# Problem details
Where the records below show a line containing "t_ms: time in", start copying; end with the line containing "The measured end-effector", and copy it too.

# Data to use

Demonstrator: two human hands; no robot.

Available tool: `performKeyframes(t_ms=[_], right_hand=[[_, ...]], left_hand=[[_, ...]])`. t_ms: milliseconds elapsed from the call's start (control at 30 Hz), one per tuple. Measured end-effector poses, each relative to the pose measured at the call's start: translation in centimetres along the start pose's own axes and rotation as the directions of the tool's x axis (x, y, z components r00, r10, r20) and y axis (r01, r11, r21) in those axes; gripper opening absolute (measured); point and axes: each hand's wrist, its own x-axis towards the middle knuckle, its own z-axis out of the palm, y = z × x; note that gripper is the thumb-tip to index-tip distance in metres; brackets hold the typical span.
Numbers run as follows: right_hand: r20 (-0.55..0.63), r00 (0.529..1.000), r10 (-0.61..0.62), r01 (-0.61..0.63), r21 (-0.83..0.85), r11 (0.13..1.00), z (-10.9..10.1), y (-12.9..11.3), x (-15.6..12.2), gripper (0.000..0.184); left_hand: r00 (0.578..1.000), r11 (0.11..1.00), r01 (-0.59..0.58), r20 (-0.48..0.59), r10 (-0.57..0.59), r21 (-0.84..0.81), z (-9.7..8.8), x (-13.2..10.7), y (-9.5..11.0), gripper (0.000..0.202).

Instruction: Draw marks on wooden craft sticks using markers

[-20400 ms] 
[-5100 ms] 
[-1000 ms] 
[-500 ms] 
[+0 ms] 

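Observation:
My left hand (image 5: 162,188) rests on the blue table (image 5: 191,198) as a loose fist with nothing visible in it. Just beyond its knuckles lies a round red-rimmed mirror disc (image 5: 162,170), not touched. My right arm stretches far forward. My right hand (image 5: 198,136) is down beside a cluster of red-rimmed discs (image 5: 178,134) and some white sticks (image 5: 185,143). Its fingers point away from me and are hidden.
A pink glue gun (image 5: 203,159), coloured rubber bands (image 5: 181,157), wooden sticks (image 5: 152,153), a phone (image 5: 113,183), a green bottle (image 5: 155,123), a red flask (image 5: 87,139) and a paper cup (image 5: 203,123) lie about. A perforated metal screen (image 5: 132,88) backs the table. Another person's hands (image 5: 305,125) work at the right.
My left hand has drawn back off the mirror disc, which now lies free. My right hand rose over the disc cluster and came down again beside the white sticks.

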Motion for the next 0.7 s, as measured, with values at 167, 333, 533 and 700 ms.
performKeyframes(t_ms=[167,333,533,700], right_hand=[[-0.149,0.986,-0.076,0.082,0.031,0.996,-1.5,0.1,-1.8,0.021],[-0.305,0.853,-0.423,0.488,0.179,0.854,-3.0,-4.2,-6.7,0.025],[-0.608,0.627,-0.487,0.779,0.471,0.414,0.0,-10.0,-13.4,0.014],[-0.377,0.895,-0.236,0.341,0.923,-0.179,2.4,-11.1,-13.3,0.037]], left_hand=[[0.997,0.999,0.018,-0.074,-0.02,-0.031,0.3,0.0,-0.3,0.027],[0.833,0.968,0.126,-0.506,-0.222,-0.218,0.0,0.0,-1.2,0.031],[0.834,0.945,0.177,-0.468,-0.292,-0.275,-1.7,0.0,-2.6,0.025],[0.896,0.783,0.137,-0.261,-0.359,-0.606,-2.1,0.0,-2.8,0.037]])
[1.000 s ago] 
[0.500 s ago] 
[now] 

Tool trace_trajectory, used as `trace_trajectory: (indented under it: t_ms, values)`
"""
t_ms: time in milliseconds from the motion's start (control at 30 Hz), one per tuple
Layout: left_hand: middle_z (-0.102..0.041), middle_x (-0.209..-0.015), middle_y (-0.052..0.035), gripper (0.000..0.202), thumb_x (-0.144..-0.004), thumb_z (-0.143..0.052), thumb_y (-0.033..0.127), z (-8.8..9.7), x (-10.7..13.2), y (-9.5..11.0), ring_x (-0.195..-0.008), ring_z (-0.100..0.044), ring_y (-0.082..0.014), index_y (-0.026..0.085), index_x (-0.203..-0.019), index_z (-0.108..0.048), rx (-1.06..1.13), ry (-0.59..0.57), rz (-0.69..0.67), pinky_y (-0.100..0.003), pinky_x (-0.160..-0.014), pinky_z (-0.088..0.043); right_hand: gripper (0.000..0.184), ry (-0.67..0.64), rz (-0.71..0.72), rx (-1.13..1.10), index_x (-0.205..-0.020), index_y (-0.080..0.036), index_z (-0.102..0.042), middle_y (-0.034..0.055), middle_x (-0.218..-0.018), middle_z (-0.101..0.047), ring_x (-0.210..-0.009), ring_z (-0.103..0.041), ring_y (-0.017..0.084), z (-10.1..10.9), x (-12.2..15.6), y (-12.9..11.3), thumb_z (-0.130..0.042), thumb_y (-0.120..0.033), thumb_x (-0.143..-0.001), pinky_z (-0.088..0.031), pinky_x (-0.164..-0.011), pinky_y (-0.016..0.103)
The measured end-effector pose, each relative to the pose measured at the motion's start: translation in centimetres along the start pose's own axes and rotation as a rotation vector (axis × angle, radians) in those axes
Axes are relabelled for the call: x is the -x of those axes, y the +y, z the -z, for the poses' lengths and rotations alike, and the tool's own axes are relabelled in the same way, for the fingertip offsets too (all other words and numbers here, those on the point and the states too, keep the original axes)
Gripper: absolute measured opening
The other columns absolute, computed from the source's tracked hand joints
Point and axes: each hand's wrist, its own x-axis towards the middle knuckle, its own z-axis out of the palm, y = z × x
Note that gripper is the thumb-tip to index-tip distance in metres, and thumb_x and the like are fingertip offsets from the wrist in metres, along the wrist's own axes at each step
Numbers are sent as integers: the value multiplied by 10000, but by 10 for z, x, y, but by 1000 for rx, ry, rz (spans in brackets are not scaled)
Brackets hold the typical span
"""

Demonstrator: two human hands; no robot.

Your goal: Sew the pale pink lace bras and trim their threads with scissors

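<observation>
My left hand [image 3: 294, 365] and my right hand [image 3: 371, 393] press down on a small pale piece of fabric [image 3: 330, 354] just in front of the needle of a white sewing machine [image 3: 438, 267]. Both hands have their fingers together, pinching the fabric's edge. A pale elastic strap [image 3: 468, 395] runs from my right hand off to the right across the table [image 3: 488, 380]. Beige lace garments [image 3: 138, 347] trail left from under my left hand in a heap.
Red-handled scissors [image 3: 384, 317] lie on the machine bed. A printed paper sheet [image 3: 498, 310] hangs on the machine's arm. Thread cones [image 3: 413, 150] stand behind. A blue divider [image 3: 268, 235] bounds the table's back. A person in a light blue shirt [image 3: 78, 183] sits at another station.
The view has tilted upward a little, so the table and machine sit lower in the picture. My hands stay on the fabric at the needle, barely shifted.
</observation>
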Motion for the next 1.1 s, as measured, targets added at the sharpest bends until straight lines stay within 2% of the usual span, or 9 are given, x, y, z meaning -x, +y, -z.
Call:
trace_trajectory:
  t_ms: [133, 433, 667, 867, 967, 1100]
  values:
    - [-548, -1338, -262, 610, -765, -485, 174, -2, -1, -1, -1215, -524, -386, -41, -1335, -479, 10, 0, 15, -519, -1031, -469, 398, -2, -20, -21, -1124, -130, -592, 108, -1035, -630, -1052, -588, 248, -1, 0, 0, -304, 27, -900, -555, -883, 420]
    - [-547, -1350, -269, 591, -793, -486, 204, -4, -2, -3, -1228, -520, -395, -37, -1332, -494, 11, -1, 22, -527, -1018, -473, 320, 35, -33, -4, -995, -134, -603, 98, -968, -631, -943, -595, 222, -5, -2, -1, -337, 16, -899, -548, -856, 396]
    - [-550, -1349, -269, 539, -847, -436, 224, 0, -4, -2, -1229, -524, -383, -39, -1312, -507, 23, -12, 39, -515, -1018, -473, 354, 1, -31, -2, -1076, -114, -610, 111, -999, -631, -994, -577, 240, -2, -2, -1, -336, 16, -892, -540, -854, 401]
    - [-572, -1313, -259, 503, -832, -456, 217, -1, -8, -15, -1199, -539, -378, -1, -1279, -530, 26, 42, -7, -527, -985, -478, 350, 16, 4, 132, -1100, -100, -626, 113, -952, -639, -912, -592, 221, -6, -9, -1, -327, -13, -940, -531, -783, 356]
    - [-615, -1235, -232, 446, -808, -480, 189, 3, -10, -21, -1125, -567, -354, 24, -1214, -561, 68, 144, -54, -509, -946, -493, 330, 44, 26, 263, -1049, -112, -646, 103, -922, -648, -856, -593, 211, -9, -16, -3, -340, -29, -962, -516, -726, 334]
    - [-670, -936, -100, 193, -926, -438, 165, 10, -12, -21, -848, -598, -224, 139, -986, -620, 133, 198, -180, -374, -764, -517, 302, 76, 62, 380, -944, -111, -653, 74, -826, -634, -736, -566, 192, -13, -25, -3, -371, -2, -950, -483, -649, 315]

# Exercise output
t_ms: time in milliseconds from the motion's start (control at 30 Hz), one per tuple
Layout: left_hand: middle_z (-0.102..0.041), middle_x (-0.209..-0.015), middle_y (-0.052..0.035), gripper (0.000..0.202), thumb_x (-0.144..-0.004), thumb_z (-0.143..0.052), thumb_y (-0.033..0.127), z (-8.8..9.7), x (-10.7..13.2), y (-9.5..11.0), ring_x (-0.195..-0.008), ring_z (-0.100..0.044), ring_y (-0.082..0.014), index_y (-0.026..0.085), index_x (-0.203..-0.019), index_z (-0.108..0.048), rx (-1.06..1.13), ry (-0.59..0.57), rz (-0.69..0.67), pinky_y (-0.100..0.003), pinky_x (-0.160..-0.014), pinky_z (-0.088..0.043); right_hand: gripper (0.000..0.184), ry (-0.67..0.64), rz (-0.71..0.72), rx (-1.13..1.10), index_x (-0.205..-0.020), index_y (-0.080..0.036), index_z (-0.102..0.042), middle_y (-0.034..0.055), middle_x (-0.218..-0.018), middle_z (-0.101..0.047), ring_x (-0.210..-0.009), ring_z (-0.103..0.041), ring_y (-0.017..0.084), z (-10.1..10.9), x (-12.2..15.6), y (-12.9..11.3), thumb_z (-0.130..0.042), thumb_y (-0.120..0.033), thumb_x (-0.143..-0.001), pinky_z (-0.088..0.031), pinky_x (-0.164..-0.011), pinky_y (-0.016..0.103)
The measured end-effector pose, each relative to the pose measured at the motion's start: translation in centimetres along the start pose's own axes and rotation as a rotation vector (axis × angle, radians) in those axes

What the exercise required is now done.